=== Task ===
Copy the records out again in full, keeping them identical.

--- START ---

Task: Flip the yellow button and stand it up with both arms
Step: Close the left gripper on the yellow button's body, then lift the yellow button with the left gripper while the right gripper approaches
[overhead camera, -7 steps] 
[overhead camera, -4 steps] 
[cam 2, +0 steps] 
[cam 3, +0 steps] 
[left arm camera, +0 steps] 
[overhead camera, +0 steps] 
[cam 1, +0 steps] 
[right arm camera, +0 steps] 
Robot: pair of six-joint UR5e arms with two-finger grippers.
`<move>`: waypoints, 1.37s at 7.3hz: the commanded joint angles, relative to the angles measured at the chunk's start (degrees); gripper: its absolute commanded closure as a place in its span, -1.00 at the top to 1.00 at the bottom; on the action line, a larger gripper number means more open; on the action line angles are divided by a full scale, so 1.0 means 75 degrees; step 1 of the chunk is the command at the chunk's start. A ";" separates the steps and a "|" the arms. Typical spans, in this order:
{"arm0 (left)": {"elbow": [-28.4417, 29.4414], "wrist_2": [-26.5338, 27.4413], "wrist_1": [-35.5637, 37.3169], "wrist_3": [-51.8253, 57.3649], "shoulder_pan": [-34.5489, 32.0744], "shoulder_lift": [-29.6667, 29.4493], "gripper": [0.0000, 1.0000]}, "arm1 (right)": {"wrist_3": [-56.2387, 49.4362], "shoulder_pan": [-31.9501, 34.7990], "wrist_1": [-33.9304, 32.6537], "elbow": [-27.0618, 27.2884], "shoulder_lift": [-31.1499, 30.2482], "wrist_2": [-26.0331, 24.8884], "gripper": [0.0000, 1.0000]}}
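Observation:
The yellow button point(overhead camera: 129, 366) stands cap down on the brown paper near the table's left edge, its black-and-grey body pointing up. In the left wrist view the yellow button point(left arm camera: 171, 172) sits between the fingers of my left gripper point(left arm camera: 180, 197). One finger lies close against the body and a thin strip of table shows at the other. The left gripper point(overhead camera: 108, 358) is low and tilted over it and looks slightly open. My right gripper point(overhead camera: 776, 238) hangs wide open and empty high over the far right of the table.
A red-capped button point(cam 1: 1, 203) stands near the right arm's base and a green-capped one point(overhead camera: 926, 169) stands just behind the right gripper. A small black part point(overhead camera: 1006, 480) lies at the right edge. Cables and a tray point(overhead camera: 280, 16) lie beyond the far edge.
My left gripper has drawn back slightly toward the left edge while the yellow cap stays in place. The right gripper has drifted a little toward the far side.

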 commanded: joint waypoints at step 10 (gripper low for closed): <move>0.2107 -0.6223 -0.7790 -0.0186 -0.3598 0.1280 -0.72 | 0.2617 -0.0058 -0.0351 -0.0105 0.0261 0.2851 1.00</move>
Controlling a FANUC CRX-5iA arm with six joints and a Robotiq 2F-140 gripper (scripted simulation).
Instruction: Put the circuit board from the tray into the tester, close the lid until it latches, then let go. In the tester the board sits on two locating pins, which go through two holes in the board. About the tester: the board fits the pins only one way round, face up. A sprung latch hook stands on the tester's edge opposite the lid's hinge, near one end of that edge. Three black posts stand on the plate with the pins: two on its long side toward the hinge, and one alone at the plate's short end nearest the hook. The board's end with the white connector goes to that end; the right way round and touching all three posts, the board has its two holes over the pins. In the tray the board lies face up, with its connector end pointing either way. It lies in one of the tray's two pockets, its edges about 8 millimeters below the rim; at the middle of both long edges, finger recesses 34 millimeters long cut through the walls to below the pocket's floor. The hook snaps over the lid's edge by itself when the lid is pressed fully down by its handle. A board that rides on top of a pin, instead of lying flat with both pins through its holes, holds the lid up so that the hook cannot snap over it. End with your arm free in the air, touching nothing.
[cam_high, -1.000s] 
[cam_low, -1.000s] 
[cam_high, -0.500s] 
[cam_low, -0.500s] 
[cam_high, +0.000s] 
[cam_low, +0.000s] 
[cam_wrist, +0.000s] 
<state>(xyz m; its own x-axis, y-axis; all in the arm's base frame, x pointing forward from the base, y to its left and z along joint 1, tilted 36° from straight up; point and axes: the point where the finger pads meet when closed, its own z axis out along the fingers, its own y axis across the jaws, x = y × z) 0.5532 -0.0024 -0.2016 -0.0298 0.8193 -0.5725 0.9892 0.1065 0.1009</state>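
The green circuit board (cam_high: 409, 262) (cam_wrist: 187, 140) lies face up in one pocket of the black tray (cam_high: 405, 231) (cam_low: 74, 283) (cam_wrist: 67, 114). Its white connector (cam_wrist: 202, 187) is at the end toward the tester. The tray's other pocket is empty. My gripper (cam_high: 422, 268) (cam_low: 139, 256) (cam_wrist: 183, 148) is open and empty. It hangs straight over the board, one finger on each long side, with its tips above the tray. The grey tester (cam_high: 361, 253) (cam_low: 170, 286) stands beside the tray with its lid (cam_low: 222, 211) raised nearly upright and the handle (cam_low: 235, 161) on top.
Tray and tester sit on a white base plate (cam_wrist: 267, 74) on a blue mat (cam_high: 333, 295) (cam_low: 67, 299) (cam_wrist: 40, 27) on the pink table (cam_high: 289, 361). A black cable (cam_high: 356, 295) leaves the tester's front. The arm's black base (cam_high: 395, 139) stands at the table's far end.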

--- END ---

=== Output for this task ===
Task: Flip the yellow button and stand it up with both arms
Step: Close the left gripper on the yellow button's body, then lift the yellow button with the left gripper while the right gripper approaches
[overhead camera, -7 steps] 
[overhead camera, -4 steps] 
[cam 2, +0 steps] 
[cam 3, +0 steps] 
[left arm camera, +0 steps] 
[overhead camera, +0 steps] 
[cam 1, +0 steps] 
[right arm camera, +0 steps] 
Robot: pair of six-joint UR5e arms with two-finger grippers.
`<move>`: waypoints, 1.37s at 7.3hz: the commanded joint angles, relative to the angles measured at the chunk's start (degrees); gripper: its absolute commanded closure as a place in its span, -1.00 at the top to 1.00 at the bottom; on the action line, a larger gripper number means more open; on the action line angles are divided by a full scale, so 1.0 means 75 degrees; step 1 of the chunk is the command at the chunk's start. A ";" separates the steps and a "|" the arms. Typical spans, in this order:
{"arm0 (left)": {"elbow": [-28.4417, 29.4414], "wrist_2": [-26.5338, 27.4413], "wrist_1": [-35.5637, 37.3169], "wrist_3": [-51.8253, 57.3649], "shoulder_pan": [-34.5489, 32.0744], "shoulder_lift": [-29.6667, 29.4493], "gripper": [0.0000, 1.0000]}, "arm1 (right)": {"wrist_3": [-56.2387, 49.4362], "shoulder_pan": [-31.9501, 34.7990], "wrist_1": [-33.9304, 32.6537], "elbow": [-27.0618, 27.2884], "shoulder_lift": [-31.1499, 30.2482], "wrist_2": [-26.0331, 24.8884], "gripper": [0.0000, 1.0000]}}
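Observation:
The yellow button point(overhead camera: 129, 366) stands cap down on the brown paper near the table's left edge, its black-and-grey body pointing up. In the left wrist view the yellow button point(left arm camera: 171, 172) sits between the fingers of my left gripper point(left arm camera: 180, 197). One finger lies close against the body and a thin strip of table shows at the other. The left gripper point(overhead camera: 108, 358) is low and tilted over it and looks slightly open. My right gripper point(overhead camera: 776, 238) hangs wide open and empty high over the far right of the table.
A red-capped button point(cam 1: 1, 203) stands near the right arm's base and a green-capped one point(overhead camera: 926, 169) stands just behind the right gripper. A small black part point(overhead camera: 1006, 480) lies at the right edge. Cables and a tray point(overhead camera: 280, 16) lie beyond the far edge.
My left gripper has drawn back slightly toward the left edge while the yellow cap stays in place. The right gripper has drifted a little toward the far side.
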
 commanded: joint waypoints at step 10 (gripper low for closed): <move>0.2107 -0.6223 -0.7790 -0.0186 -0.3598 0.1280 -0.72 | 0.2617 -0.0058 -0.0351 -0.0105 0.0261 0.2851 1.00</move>
Controlling a FANUC CRX-5iA arm with six joints and a Robotiq 2F-140 gripper (scripted simulation).
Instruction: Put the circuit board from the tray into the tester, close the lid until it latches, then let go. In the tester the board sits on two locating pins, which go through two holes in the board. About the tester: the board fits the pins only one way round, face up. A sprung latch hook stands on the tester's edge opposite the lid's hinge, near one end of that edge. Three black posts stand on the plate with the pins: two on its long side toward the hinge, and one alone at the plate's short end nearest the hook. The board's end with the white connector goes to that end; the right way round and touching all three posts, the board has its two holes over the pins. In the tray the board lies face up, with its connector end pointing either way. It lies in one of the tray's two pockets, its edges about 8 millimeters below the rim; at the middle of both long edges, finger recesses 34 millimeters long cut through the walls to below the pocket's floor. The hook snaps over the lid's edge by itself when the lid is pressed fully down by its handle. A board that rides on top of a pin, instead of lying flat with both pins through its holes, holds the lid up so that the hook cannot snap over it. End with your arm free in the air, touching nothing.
[cam_high, -1.000s] 
[cam_low, -1.000s] 
[cam_high, -0.500s] 
[cam_low, -0.500s] 
[cam_high, +0.000s] 
[cam_low, +0.000s] 
[cam_wrist, +0.000s] 
<state>(xyz m; its own x-axis, y-axis; all in the arm's base frame, x pointing forward from the base, y to its left and z along joint 1, tilted 36° from straight up; point and axes: the point where the finger pads meet when closed, its own z axis out along the fingers, its own y axis across the jaws, x = y × z) 0.5532 -0.0024 -0.2016 -0.0298 0.8193 -0.5725 0.9892 0.1065 0.1009</state>
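The green circuit board (cam_high: 409, 262) (cam_wrist: 187, 140) lies face up in one pocket of the black tray (cam_high: 405, 231) (cam_low: 74, 283) (cam_wrist: 67, 114). Its white connector (cam_wrist: 202, 187) is at the end toward the tester. The tray's other pocket is empty. My gripper (cam_high: 422, 268) (cam_low: 139, 256) (cam_wrist: 183, 148) is open and empty. It hangs straight over the board, one finger on each long side, with its tips above the tray. The grey tester (cam_high: 361, 253) (cam_low: 170, 286) stands beside the tray with its lid (cam_low: 222, 211) raised nearly upright and the handle (cam_low: 235, 161) on top.
Tray and tester sit on a white base plate (cam_wrist: 267, 74) on a blue mat (cam_high: 333, 295) (cam_low: 67, 299) (cam_wrist: 40, 27) on the pink table (cam_high: 289, 361). A black cable (cam_high: 356, 295) leaves the tester's front. The arm's black base (cam_high: 395, 139) stands at the table's far end.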

Nothing remains to be added to the response.